Finally after 25 year's of fighting with VAC I've won. Awarded under the New Veteran's Charter
1. Rehab-Apparently this mean's Vet/A is going to transistion me into civilian life from the 
Military(Gee-I did that myself), train me in a job compatible in someway/shape or form with re:
my Military qualification and find me a suitable job as a civilian...Damn I did that myself also. With my own fund's yet.
2. I also qualify for(under the new vet charter) which is now over 10 year's old. Loss of earning's
beneift. Apparently I will be recieving a check for said amount(undetermined as of yet for $$$
each month starting july 2011... Imagine my surprise. Oh joy. 5 year's down the road I'll lose all this any when I go on CPP and the F/N claw back kick's in... I'am so F/N thrissed I could puke.
End of rant.
Cheer's and best reagrd's
Scoty F/N B


----------



## The Bread Guy (26 Jul 2011)

ModlrMike:  In re-reading the original post ....


			
				ModlrMike said:
			
		

> Here's a bit of a tough one.
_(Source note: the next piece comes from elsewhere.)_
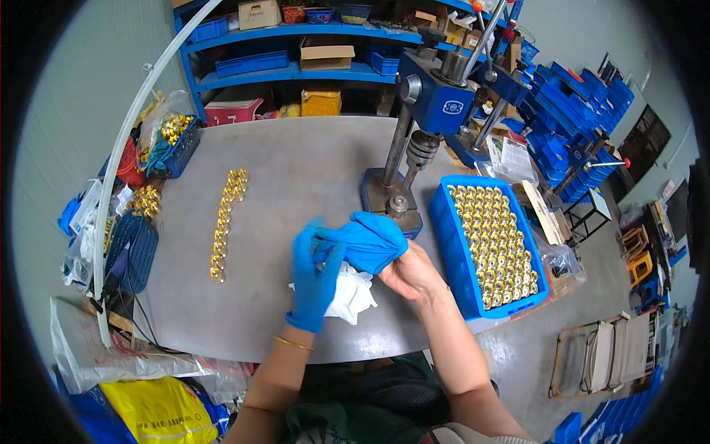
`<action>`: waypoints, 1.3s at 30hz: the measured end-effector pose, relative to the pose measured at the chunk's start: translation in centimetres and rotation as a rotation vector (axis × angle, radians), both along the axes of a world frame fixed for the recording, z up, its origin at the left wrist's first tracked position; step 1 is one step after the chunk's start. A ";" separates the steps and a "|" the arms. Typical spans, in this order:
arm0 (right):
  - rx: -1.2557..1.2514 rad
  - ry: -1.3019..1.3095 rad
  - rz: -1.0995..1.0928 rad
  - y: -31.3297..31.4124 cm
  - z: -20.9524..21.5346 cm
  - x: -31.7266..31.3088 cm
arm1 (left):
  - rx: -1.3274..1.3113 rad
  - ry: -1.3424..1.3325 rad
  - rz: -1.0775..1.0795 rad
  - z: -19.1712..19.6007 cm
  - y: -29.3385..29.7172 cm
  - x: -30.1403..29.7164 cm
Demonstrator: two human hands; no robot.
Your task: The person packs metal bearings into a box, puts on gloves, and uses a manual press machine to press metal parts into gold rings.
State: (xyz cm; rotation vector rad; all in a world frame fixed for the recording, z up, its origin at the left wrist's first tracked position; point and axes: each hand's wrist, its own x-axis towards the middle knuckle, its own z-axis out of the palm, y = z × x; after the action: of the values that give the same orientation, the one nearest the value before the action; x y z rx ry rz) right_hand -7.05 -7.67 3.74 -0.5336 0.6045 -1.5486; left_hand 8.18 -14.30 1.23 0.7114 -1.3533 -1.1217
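My left hand (313, 275) wears a blue glove. Its fingertips are smeared by motion, close to the left side of a second blue glove (370, 244); whether they grip it I cannot tell. My bare right hand (411, 272) is closed on the open end of that second glove, above the table. Beneath the hands lies a crumpled white cloth or paper (350, 297). To the left, a narrow line of brass-coloured fittings (221, 235) runs along the grey metal table (185, 296). On the right, a blue tray (446, 244) holds closely set rows of similar fittings (492, 248).
A blue hand press (442, 100) stands beyond my hands, its base (399, 211) on the table. At the far left are a dark blue basket (181, 152) of fittings and a curved white tube (118, 159). Blue shelves (296, 72) with boxes line the back.
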 end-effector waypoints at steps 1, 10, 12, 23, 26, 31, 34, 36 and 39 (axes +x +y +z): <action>0.006 0.041 0.004 0.1 0.1 -0.2 | 0.305 0.007 -0.279 0.1 -1.1 0.8; -0.143 0.011 0.104 0.1 3.2 0.7 | 0.037 -0.112 0.162 0.5 -3.2 2.2; -0.269 0.024 0.127 -0.2 3.4 1.2 | -0.204 -0.181 0.177 -0.6 -1.2 2.3; -0.208 -0.050 0.071 -2.6 2.4 1.6 | -0.544 -0.378 -0.290 0.8 7.4 -1.7; -0.248 -0.073 -0.051 -3.7 2.0 0.6 | -0.590 -0.217 -0.257 1.2 7.2 -2.4; -0.013 0.046 -0.021 -2.3 2.6 1.7 | -0.594 -0.347 -0.049 2.2 2.0 -2.4; -0.035 0.060 -0.048 -1.9 2.5 1.9 | -0.452 -0.347 -0.168 1.0 2.6 -2.2; -0.046 0.077 -0.062 -2.2 2.6 1.5 | -0.356 -0.285 -0.236 0.9 3.8 -2.0; 0.054 0.164 -0.086 -2.7 1.2 0.8 | -0.245 -0.207 -0.293 1.6 5.9 -1.8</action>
State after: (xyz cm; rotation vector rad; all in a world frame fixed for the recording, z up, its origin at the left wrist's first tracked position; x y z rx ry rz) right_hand -6.22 -10.36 4.99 -0.6042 0.8014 -1.5741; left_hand 6.38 -8.37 2.87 0.4679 -1.7800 -1.1048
I'm in need of a comment by Gen Hillier that ran something along the lines of:  *"No member will be disadvantaged in their career because of an operational tour." or words to that effect.*


.... I'm wondering if these are the right bits you're looking for.  While I thought about wounds affecting one's career status, looking at this again makes me think of a tour just throwing a wrench into one's career progression in general.  Did we get it right?


----------



## ModlrMike (26 Jul 2011)

Hi Tony, it really was the latter application. It's a career situation I'm dealing with.


----------



## The Bread Guy (26 Jul 2011)

ModlrMike said:
			
		

> Hi Tony, it really was the latter application. It's a career situation I'm dealing with.


My apologies for heading down the wrong road - will hunt a bit.


----------